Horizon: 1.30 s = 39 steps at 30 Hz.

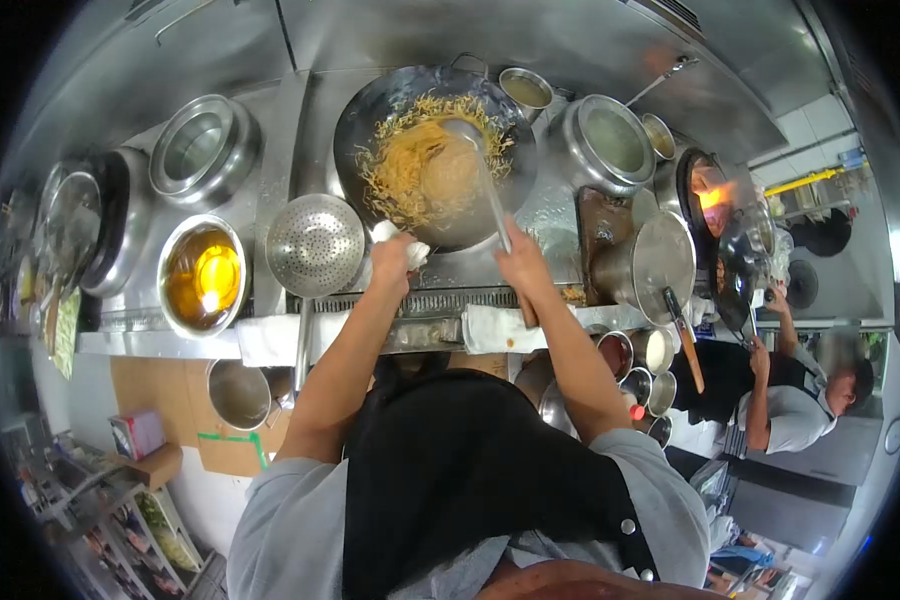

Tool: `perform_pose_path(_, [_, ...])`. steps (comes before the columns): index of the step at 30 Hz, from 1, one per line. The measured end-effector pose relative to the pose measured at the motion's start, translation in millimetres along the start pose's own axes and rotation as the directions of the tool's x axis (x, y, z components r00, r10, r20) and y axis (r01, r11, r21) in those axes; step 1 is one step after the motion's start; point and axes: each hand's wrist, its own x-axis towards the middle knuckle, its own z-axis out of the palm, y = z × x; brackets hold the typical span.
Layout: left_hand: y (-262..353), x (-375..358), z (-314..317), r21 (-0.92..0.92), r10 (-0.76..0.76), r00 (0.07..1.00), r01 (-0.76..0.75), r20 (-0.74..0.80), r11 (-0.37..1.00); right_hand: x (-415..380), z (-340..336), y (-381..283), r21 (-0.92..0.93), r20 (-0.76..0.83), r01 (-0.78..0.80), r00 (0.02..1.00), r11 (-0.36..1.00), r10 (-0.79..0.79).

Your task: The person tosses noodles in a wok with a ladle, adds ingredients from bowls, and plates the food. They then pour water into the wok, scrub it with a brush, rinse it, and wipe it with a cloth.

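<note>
In front of me a large dark wok (pixel 348 150) holds a heap of browned noodle-like strands (pixel 410 185), with some steam or blur over the middle. My left hand (pixel 394 262) is closed around a white cloth (pixel 411 248) at the wok's near-left rim; the cloth hides the part of the wok under it. My right hand (pixel 521 262) is wrapped round the handle of a long metal ladle (pixel 492 195). Its bowl rests among the strands, and the wooden handle end sticks out below my fist.
A perforated strainer (pixel 315 245) and a bowl of yellow oil (pixel 205 275) stand to the left. Metal pots (pixel 608 140) and a tall pot (pixel 642 268) are on the right. Beyond them a co-worker (pixel 795 395) handles a wok near a flame (pixel 712 197).
</note>
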Motion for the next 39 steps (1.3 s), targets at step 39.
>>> perform_pose_path(39, [27,22,-37,0.018,-0.037,0.996,0.036,0.076,0.999,-130,36,-9,-0.061,0.09,0.193,0.978,0.979,-0.187])
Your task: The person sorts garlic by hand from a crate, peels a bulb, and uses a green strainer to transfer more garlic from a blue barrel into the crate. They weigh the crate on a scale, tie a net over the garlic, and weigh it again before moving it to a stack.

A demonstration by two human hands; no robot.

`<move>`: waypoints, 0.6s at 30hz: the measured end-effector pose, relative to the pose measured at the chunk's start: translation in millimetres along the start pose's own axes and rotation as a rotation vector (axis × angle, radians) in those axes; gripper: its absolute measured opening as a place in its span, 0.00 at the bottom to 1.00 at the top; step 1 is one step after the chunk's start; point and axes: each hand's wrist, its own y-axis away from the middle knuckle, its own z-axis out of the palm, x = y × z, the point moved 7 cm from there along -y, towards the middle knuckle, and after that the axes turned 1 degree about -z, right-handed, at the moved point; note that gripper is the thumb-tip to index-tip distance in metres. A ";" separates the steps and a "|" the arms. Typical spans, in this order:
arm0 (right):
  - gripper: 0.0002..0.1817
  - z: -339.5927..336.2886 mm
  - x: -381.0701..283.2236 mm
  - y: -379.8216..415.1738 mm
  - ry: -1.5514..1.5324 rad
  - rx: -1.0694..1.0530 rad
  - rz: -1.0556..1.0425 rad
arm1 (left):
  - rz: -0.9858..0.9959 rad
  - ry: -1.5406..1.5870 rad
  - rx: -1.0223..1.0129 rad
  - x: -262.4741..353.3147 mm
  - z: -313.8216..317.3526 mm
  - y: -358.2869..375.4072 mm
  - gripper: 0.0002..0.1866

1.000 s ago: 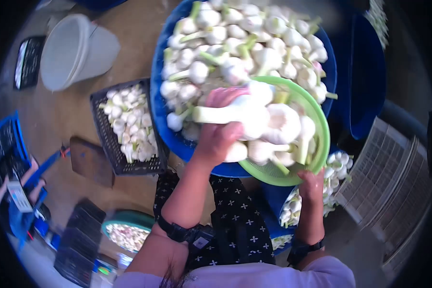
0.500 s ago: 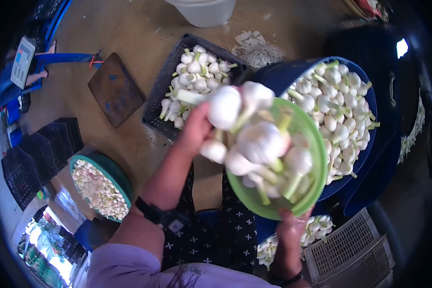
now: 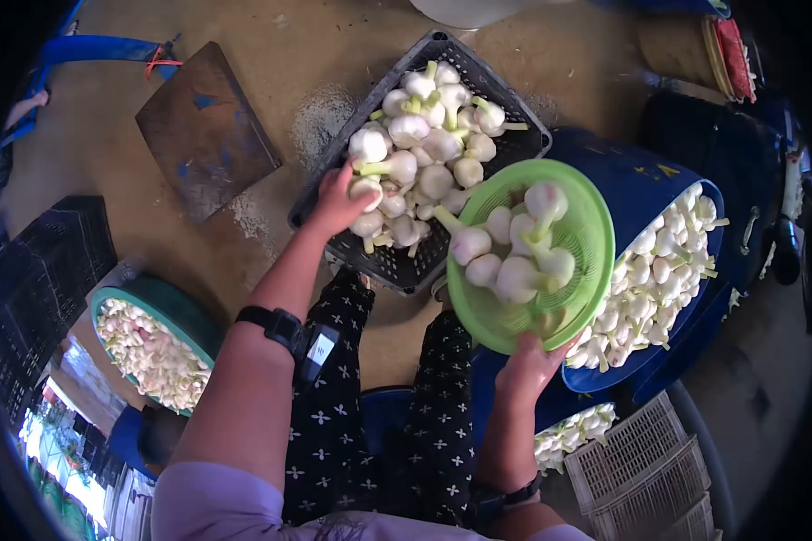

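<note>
Garlic bulbs with short stems fill much of a black perforated crate on the floor. At the crate's left side, my left hand has its fingers closed round a garlic bulb. My right hand grips the near rim of a green plastic basket, tilted beside the crate's right side. Several garlic bulbs lie inside that basket. The fingers of my right hand are partly hidden at the rim.
A blue tub of garlic lies tilted at the right. At the left are a green tub with small pieces, a brown board and black crates. Light plastic crates lie at the lower right.
My left hand has moved left, from above the basket to the crate. The basket now holds fewer bulbs, and more lie in the crate. The view has shifted, with the crate nearer the centre.
</note>
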 end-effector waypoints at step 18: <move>0.35 87.0 -102.1 -21.5 1.007 0.232 -0.845 | 0.178 0.055 -0.050 14.2 28.4 44.6 0.21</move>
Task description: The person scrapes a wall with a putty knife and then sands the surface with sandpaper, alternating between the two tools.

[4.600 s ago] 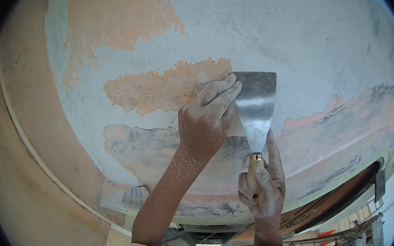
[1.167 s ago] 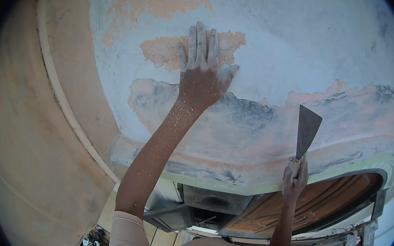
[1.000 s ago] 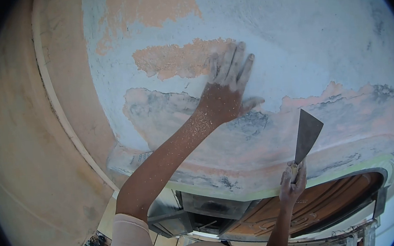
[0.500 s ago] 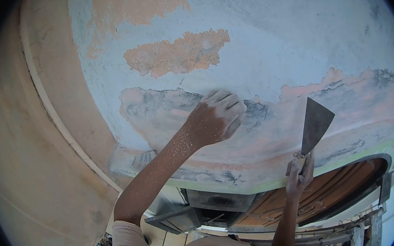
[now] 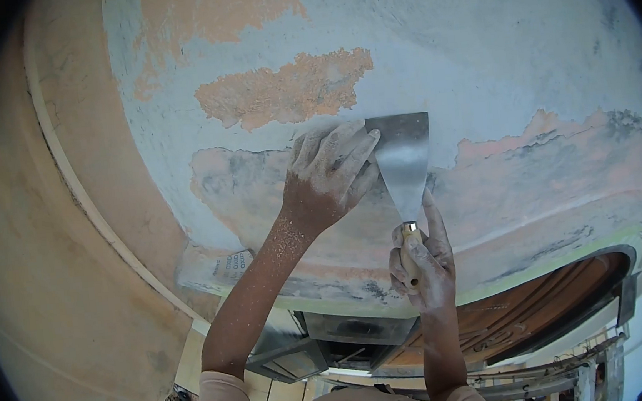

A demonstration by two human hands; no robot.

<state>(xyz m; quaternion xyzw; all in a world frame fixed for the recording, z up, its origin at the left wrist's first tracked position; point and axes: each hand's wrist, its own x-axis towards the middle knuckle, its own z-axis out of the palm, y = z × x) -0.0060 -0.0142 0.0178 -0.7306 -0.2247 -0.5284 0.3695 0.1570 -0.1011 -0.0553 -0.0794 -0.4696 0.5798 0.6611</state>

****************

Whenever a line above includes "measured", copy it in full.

RESPONSE FOR THIS EXERCISE
Tool: `perform_pose_path(_, [_, ...])`. steps (comes before the columns): index of the step at 30 Hz, from 1, one per line. The measured end-effector pose relative to the pose measured at the motion's start, translation in millimetres along the start pose's own axes and rotation as the directions of the tool's x axis (x, y, z components r00, r10, r20) and y axis (r01, r11, r21) in those axes; step 1 is one step after the motion's start; point and axes: each hand's wrist, its own x-axis towards the middle knuckle, its own z-axis out of the palm, y = z × x; brackets hold the typical span.
`<move>`: waypoints, 0.6s at 30hz: the measured end-effector pose, relative to the pose measured at the chunk's start: translation in millimetres along the start pose's own axes and rotation as a rotation vector (axis × angle, radians) in those axes; gripper: its absolute measured opening as a place in its span, 0.00 at the bottom to 1.00 at the top; step 1 is one step after the chunk's start; point and axes: each hand's wrist, its own y-axis away from the middle knuckle, its own z-axis out of the palm, x = y × z, the point moved 7 cm from there along -y, towards the middle knuckle, and after that the axes turned 1 degree about -z, right-handed, at the moved point; note that gripper is the thumb-tip to index-tip distance in metres. A ";" separates the steps and a "|" the arms. Typical spans, in this order:

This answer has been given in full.